Nguyen Tam V, Nguyen Khanh, Do Thanh-Toan
IEEE Trans Image Process. 2019 Jan 23. doi: 10.1109/TIP.2019.2894284.
Salient object detection aims to detect the main objects in the given image. In this paper, we proposed an approach that integrates semantic priors into the salient object detection process. The method first obtains an explicit saliency map that is refined by the explicit semantic priors learned from data.
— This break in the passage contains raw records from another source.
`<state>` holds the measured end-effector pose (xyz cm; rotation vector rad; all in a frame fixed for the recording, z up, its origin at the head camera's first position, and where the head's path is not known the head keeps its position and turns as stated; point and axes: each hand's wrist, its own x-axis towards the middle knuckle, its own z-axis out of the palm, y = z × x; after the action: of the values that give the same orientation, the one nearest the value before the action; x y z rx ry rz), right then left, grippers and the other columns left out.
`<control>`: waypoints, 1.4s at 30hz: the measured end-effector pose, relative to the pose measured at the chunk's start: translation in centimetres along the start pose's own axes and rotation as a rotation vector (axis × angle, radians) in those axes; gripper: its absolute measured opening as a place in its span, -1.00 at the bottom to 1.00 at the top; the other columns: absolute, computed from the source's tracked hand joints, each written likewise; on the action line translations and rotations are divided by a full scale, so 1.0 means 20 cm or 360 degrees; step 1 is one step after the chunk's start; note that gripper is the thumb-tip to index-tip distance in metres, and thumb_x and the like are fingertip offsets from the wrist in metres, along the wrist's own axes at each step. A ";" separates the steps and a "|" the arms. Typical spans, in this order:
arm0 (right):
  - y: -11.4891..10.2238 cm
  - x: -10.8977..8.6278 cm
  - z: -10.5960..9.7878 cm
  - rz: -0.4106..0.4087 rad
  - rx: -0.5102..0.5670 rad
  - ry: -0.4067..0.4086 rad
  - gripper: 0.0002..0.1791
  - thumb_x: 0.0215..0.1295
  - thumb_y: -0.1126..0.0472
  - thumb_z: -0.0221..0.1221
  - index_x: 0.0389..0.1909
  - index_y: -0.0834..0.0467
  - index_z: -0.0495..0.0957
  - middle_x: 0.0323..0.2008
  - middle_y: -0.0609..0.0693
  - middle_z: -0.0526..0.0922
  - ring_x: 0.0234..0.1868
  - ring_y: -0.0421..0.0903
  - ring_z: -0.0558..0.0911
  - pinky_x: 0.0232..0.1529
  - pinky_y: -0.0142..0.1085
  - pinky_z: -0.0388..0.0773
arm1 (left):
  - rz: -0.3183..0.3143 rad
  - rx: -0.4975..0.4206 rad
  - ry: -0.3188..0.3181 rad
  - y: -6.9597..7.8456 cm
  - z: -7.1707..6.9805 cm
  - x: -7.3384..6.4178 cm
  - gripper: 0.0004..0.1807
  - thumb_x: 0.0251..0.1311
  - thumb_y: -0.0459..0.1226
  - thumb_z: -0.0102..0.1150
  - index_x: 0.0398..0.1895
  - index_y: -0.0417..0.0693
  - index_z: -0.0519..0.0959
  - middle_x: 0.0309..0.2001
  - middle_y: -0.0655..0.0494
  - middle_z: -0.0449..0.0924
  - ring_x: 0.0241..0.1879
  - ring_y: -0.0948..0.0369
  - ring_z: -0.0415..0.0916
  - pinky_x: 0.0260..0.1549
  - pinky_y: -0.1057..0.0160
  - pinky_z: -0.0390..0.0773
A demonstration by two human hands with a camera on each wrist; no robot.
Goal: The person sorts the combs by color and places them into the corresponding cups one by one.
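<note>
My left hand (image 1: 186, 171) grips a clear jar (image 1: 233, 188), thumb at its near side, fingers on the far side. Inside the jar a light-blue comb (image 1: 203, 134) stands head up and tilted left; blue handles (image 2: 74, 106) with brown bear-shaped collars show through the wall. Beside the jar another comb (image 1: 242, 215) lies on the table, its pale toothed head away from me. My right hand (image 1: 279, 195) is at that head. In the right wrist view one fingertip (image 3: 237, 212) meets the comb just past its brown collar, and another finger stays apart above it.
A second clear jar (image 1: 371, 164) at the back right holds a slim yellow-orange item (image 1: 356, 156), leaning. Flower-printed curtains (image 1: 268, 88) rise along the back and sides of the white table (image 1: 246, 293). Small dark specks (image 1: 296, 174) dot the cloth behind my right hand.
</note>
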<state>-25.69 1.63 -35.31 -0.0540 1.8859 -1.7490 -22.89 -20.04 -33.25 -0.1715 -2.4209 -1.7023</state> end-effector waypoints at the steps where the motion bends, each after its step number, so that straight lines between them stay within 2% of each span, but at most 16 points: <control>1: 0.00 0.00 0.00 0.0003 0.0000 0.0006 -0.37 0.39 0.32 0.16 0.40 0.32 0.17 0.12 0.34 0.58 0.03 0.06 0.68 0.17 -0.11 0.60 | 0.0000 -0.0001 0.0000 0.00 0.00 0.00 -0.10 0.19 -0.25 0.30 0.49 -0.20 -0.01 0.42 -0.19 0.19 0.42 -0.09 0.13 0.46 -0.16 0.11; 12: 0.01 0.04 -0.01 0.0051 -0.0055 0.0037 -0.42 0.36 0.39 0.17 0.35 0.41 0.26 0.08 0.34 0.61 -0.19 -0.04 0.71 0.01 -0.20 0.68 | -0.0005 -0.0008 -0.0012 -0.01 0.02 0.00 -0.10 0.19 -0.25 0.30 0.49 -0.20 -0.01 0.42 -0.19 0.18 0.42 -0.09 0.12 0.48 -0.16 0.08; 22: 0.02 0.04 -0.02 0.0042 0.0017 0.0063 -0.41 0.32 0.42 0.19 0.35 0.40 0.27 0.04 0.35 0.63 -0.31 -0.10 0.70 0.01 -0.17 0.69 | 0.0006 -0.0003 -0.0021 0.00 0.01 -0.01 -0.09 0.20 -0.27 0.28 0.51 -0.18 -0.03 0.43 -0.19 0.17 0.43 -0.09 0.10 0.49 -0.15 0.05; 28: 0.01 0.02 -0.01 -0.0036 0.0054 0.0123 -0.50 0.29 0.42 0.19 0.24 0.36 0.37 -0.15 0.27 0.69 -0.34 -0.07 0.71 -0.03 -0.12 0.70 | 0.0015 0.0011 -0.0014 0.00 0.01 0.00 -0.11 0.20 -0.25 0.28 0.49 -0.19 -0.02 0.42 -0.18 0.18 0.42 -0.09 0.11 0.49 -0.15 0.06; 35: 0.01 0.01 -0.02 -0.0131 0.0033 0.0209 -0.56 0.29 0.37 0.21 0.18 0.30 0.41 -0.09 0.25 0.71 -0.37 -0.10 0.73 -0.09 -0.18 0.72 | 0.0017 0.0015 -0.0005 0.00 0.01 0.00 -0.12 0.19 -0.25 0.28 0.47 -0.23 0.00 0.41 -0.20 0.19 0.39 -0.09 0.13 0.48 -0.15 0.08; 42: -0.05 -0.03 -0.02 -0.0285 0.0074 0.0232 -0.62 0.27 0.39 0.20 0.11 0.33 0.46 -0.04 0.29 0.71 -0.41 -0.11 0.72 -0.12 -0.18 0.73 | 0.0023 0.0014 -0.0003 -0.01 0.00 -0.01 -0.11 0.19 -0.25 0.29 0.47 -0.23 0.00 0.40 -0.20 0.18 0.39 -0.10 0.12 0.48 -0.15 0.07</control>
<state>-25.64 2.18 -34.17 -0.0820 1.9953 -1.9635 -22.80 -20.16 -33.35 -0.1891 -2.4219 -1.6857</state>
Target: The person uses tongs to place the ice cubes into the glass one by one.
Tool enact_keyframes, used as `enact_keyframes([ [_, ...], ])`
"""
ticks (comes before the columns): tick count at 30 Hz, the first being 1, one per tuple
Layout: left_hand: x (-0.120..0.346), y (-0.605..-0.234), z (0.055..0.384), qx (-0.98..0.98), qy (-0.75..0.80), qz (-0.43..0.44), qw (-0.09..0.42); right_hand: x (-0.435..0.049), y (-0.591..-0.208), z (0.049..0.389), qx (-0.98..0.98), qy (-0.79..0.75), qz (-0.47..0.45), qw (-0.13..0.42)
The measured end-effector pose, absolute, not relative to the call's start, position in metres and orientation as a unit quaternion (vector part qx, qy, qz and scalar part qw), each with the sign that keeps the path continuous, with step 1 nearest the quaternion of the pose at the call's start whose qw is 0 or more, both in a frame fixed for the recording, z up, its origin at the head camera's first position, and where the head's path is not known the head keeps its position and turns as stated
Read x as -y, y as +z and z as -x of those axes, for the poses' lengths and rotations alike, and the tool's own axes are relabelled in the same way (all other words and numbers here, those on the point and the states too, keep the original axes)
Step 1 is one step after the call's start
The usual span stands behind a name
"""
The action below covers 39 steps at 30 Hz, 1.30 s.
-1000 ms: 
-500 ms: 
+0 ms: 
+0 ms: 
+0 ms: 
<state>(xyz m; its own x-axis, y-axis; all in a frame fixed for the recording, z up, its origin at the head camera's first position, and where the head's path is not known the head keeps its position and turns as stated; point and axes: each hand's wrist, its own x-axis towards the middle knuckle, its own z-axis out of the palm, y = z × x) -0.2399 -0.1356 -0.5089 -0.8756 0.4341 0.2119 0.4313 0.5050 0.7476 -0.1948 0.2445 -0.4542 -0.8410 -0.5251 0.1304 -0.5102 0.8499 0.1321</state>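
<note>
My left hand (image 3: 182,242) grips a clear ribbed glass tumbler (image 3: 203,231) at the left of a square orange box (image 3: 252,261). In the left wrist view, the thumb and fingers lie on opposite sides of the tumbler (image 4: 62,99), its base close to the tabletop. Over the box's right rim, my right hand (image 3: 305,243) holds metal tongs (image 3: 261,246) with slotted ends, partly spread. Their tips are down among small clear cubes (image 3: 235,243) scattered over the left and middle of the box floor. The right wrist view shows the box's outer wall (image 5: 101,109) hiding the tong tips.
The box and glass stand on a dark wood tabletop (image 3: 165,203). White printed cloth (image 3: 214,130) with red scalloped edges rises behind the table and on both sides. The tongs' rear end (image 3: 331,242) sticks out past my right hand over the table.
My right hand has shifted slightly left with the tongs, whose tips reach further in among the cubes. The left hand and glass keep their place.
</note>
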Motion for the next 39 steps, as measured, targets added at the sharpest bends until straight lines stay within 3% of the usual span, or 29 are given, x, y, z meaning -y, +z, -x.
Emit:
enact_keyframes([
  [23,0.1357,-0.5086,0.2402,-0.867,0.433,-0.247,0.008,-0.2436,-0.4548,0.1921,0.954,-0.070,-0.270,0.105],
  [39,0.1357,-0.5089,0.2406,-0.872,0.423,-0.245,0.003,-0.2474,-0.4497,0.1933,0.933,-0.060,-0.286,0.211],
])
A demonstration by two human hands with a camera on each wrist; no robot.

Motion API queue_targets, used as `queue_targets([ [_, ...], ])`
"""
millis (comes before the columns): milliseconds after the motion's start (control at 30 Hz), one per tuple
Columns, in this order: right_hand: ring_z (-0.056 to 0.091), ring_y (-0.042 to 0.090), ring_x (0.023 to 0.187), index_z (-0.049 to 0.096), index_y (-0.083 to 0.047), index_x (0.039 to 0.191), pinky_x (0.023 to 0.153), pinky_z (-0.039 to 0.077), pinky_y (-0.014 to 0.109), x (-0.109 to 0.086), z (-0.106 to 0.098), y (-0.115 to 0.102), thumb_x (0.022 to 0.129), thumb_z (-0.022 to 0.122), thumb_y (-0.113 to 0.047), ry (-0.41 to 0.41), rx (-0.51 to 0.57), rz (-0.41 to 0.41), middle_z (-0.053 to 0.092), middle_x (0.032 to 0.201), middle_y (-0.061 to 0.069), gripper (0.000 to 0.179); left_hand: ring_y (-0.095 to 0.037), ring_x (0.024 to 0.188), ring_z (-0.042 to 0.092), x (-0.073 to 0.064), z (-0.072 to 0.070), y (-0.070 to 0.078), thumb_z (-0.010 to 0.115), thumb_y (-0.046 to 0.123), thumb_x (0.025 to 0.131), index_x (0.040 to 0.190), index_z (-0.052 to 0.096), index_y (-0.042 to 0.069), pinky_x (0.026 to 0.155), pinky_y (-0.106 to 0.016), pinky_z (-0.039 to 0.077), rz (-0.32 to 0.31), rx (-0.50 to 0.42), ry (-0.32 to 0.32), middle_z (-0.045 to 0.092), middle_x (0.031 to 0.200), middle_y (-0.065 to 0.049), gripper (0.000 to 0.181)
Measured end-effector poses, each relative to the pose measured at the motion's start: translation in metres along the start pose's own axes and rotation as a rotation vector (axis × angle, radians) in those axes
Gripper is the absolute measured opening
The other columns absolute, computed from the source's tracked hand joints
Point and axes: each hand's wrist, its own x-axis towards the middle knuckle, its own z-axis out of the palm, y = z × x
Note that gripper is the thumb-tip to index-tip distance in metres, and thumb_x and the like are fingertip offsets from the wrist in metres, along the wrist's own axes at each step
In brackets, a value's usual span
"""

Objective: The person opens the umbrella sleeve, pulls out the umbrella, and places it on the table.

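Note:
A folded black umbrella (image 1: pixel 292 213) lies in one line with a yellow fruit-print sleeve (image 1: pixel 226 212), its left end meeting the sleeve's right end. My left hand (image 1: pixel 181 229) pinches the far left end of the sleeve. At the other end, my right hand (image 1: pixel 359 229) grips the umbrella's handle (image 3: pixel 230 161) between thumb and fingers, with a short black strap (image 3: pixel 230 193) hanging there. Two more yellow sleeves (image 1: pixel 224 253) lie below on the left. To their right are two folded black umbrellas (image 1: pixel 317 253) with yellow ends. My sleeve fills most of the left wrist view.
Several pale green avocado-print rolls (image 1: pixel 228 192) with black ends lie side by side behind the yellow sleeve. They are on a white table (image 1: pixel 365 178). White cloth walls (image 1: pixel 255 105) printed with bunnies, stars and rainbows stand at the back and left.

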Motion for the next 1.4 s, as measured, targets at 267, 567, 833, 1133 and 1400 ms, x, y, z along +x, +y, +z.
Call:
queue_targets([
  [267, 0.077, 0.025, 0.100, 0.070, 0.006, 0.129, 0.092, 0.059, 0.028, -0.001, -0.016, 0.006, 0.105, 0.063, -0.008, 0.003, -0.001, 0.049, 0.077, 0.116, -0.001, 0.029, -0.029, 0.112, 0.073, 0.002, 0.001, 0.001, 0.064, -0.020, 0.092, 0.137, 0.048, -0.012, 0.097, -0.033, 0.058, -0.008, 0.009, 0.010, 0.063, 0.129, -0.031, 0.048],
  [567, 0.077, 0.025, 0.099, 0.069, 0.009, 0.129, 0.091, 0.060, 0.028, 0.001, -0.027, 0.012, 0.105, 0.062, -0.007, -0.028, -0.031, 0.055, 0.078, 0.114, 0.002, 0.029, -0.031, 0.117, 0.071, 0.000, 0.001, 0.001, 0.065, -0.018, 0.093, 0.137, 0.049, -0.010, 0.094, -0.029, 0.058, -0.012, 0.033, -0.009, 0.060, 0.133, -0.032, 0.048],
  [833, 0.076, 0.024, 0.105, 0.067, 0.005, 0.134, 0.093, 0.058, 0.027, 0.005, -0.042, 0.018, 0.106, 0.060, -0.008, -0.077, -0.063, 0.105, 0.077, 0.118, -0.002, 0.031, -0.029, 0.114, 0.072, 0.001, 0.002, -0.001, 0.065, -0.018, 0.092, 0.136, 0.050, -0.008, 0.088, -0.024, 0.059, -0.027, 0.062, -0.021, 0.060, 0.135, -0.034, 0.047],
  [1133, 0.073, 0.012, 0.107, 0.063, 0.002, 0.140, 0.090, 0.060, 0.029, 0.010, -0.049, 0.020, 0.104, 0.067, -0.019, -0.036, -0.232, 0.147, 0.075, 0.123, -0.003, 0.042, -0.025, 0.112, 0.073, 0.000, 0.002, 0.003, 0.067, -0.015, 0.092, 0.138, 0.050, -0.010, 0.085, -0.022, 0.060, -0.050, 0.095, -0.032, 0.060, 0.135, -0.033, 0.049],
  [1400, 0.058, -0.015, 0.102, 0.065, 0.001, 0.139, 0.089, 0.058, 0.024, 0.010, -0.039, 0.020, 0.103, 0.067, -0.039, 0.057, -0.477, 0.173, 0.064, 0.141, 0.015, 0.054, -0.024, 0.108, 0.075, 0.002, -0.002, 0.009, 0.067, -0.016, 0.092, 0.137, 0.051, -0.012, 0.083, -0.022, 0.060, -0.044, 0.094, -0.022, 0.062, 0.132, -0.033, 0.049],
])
Then an implicit saliency map is constructed using a trained model that maps the implicit semantic priors embedded into superpixel features with the saliency values. Next, the fusion saliency map is computed by adaptively fusing both the explicit and implicit semantic maps. The final saliency map is eventually computed via the post-processing refinement step. Experimental results have demonstrated the effectiveness of the proposed method, particularly, it achieves competitive performance with the state-of-the-art baselines on three challenging datasets, namely, ECSSD, HKUIS, and iCoSeg.
显著目标检测旨在检测给定图像中的主要物体。在本文中,我们提出了一种将语义先验整合到显著目标检测过程中的方法。该方法首先获得一个由从数据中学到的显式语义先验细化的显式显著图。然后,使用一个训练模型构建一个隐式显著图,该模型将嵌入超像素特征中的隐式语义先验与显著值进行映射。接下来,通过自适应融合显式和隐式语义图来计算融合显著图。最终的显著图最终通过后处理细化步骤来计算。实验结果证明了所提方法的有效性,特别是在三个具有挑战性的数据集,即ECSSD、HKUIS和iCoSeg上,它与当前最先进的基线相比具有有竞争力的性能。